The Vale of Exeter differs widely in appearance from Dartmoor; though in some parts, particularly between Tiverton and Exeter, and the latter place and Collumpton, it has an irregular billowy surface, and presents eminences of considerable magnitude; but the central and more southern parts preserve the vale character. The area of this district contains about 200 square miles: its boundaries on the north, are the hills that range from Clanaborough, by Halberton, and Uffculm, to Blackdown; a dreary mountainous ridge, which, with its contiguous branches, skirts the eastern side of the vale: on the south-east it is bounded by the heights of Sidmouth-hill, East-down, and Woodbury; and on the west, by the mountainous tract of Haldon, and the undulating eminences that stretch towards Bow.

The soils in this district vary exceedingly; but the most prevalent are strong red loam, shillet, or foliated clay, intersected with numerous veins of iron-stone, and a mixture of sand and gravel. Of these, the loam, from the closeness of its texture, is the most fertile: the shillet requires frequent showers to prevent its being parched. Wheat, barley, beans, and pease, are the most general productions of the arable lands; flax is also cultivated, but in no great quantity. The pasture lands are chiefly appropriated to supply the dairy; but in some parts considerable attention is given to the breeding of sheep and cattle. The produce of the dairy is butter and skim-milk cheese. It seems probable that this district was carly cultivated, as the appropriated lands are universally inclosed,

and

and the inclosures in general small, and well furnished with hedgerow timber. Many pollard oaks are found among the elms; and in various places oak timber trees, with a profusion of coppice wood growing between them. Most of the farms and villages are interspersed with numerous apple-trees. The cottages of the peasantry are chiefly constructed of red earth mixed with straw, commonly called cobb, and covered with reeds: when rough cast, and kept dry, these kind of buildings are very durable: the walls are generally from fourteen inches to two feet in thickness.

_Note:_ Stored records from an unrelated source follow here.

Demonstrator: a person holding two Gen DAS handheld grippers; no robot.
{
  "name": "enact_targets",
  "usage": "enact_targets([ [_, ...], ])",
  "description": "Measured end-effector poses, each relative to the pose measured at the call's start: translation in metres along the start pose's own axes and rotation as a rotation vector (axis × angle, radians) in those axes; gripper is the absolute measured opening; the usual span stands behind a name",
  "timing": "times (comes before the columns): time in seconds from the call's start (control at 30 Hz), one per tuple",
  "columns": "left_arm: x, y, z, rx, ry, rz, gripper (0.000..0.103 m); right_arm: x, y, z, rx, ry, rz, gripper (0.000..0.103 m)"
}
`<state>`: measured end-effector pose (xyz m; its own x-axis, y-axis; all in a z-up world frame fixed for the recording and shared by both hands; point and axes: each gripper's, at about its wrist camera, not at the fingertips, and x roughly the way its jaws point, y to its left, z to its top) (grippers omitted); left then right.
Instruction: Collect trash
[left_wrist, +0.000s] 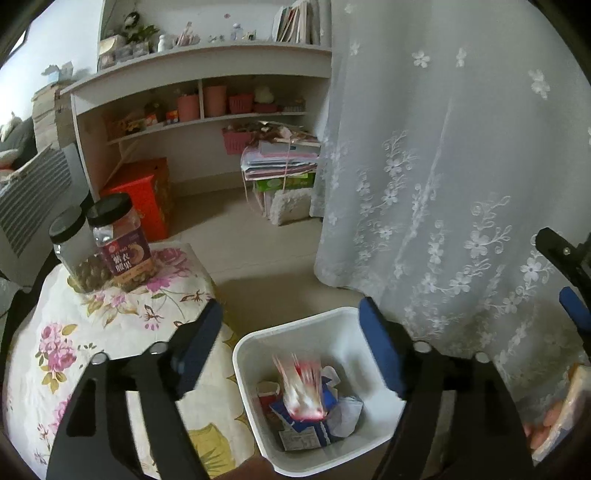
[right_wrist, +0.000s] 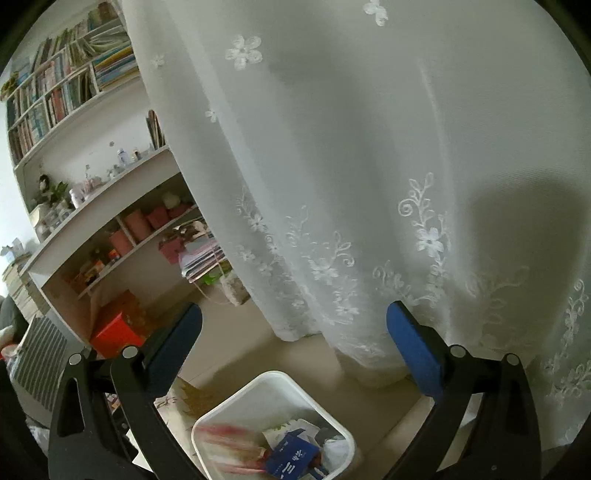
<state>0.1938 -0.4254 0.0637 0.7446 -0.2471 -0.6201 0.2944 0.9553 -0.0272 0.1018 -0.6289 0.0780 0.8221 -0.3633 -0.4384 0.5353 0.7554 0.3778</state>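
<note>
White lace curtain (left_wrist: 461, 166) hangs behind a white trash bin (left_wrist: 255, 354) on the floor. Both hand-held grippers have let go. The left hand-held gripper (left_wrist: 291, 328) is spread wide above the bin, and a blurry red and white wrapper (left_wrist: 304, 391) sits over the blue carton (left_wrist: 306, 432) inside. Only the left view shows the flowery counter (left_wrist: 110, 332) with two jars (left_wrist: 122, 243). The right hand-held gripper (right_wrist: 295, 332) is wide too, and only its view shows the high rows of books (right_wrist: 66, 85).
</note>
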Motion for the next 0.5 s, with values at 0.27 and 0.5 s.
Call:
enact_targets([
  [0.27,-0.036,0.022,0.001,-0.004,-0.081,0.032,0.089,-0.015,0.024,-0.008,-0.067,-0.037,0.007,0.096],
  [0.5,-0.067,0.055,-0.003,-0.037,-0.160,0.114,0.093,-0.040,0.053,-0.022,-0.134,-0.088,0.058,0.096],
])
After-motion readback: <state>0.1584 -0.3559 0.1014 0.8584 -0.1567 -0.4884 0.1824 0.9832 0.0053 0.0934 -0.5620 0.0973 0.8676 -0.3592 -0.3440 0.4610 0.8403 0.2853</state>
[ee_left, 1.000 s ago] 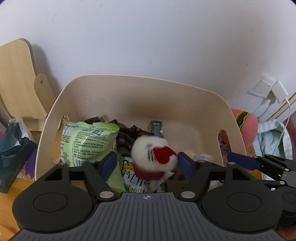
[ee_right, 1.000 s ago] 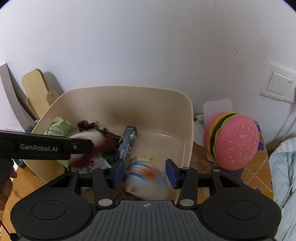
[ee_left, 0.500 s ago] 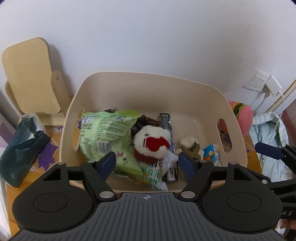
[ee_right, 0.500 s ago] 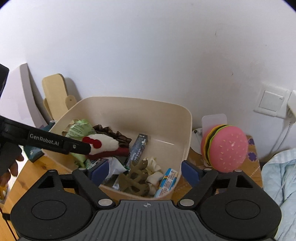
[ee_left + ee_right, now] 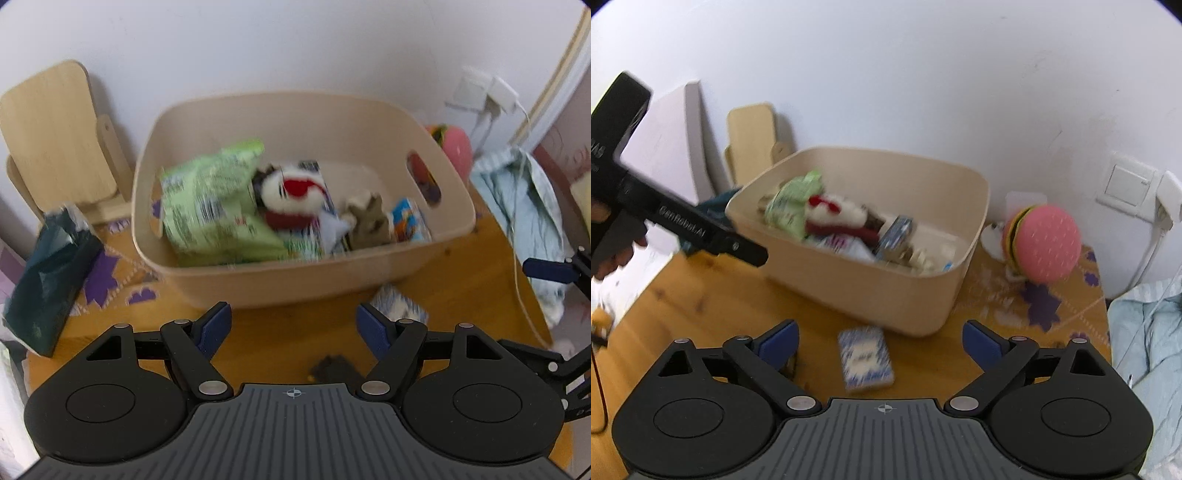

The district called the South-Hams, is frequently termed the Garden of Devonshire, from its fertility. Its natural boundaries are Dartmoor, and the heights of Chudleigh, on the north; Plymouth Sound, on the west; Torbay, on the east; and on its southern point, the English Channel. Its area, including the rich valley of the Dart, which extends towards Ashburton, includes nearly 250 square miles. This tract is strikingly diversified by bold swells, winding coombs, and fine vales; and in many parts, particularly towards the north, the scenery is picturesque, and highly romantic. Numerous springs flow from the sides of the hills, and uniting into brooks and rivulets, spread luxuriance and beauty through a considerable extent of country.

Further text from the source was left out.